- **Exercise description**
In the listing below, print exactly the lines between the line holding "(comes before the" and the line holding "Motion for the", inclusive, and no more.

- **Input data**
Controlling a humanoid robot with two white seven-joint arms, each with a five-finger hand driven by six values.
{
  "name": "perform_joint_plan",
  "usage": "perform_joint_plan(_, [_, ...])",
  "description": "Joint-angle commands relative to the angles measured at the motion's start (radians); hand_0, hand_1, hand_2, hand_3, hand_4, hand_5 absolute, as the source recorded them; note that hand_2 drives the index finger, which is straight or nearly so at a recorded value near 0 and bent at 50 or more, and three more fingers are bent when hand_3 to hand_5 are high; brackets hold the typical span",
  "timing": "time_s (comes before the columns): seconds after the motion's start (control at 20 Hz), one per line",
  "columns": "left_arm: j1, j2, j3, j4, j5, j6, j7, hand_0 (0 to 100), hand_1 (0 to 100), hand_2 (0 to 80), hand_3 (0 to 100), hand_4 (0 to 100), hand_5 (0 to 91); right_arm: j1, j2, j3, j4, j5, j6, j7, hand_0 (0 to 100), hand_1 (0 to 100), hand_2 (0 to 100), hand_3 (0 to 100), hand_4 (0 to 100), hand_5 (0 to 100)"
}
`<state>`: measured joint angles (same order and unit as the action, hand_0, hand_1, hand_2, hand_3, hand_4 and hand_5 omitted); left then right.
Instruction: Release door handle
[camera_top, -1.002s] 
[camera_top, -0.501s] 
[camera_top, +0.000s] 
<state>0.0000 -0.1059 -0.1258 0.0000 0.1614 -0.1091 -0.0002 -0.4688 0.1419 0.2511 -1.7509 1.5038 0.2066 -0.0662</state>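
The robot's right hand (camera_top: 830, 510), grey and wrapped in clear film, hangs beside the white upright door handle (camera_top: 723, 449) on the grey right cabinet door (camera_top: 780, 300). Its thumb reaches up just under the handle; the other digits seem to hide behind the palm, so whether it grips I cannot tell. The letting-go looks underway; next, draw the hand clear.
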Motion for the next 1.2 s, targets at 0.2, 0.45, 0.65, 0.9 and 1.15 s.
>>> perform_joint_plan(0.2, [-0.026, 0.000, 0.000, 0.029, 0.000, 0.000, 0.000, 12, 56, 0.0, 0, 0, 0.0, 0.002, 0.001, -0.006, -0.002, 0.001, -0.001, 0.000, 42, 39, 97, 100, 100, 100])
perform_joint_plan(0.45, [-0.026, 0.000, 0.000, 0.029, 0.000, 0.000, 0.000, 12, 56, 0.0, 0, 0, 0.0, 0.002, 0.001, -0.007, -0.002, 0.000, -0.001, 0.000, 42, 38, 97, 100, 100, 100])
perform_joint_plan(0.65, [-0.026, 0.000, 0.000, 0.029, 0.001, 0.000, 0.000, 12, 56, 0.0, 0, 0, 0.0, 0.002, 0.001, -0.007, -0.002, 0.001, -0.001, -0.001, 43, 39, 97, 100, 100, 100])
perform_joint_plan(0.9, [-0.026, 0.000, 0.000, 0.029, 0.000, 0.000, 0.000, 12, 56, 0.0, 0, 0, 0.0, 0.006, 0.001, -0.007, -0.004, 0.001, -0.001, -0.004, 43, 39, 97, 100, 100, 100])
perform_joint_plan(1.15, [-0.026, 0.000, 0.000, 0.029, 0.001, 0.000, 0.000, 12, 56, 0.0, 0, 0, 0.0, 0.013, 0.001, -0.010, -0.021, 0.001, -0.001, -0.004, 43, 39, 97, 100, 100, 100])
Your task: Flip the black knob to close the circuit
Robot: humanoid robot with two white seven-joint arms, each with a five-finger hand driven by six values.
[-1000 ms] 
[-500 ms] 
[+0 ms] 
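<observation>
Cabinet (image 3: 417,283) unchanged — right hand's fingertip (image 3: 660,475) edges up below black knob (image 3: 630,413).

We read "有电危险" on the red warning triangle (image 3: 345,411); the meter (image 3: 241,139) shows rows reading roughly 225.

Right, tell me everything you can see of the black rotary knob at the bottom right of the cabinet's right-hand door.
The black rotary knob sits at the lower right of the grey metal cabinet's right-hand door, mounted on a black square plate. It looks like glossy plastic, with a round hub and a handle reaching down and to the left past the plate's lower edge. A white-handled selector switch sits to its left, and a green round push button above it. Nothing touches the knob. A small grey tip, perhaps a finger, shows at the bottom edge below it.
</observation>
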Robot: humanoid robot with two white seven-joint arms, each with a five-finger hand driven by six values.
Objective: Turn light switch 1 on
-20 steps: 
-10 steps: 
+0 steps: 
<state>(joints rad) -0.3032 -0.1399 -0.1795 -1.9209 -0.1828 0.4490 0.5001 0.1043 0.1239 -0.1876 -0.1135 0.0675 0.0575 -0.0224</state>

- **Solution for this task**
  "timing": "time_s (comes before the columns): seconds after the motion's start (control at 20 Hz), one per line",
  "columns": "left_arm: j1, j2, j3, j4, j5, j6, j7, hand_0 (0 to 100), hand_1 (0 to 100), hand_2 (0 to 80), hand_3 (0 to 100), hand_4 (0 to 100), hand_5 (0 to 91); right_arm: j1, j2, j3, j4, j5, j6, j7, hand_0 (0 to 100), hand_1 (0 to 100), hand_2 (0 to 100), hand_3 (0 to 100), hand_4 (0 to 100), hand_5 (0 to 100)"
}
`<state>`: measured joint angles (same order and unit as the action, hand_0, hand_1, hand_2, hand_3, hand_4 and hand_5 omitted); left then right.
Instruction: Release door handle
[camera_top, -1.002s] 
[camera_top, -0.501s] 
[camera_top, +0.000s] 
<state>0.0000 -0.1059 -0.1258 0.0000 0.1614 -0.1091 -0.0002 -0.4688 0.1419 0.2511 -1.7509 1.5038 0.2066 -0.0662</state>
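The robot's right hand (camera_top: 830, 510), grey and wrapped in clear film, hangs beside the white upright door handle (camera_top: 723, 449) on the grey right cabinet door (camera_top: 780, 300). Its thumb reaches up just under the handle; the other digits seem to hide behind the palm, so whether it grips I cannot tell. The letting-go looks underway; next, draw the hand clear.
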Motion for the next 1.2 s, targets at 0.2, 0.45, 0.65, 0.9 and 1.15 s.

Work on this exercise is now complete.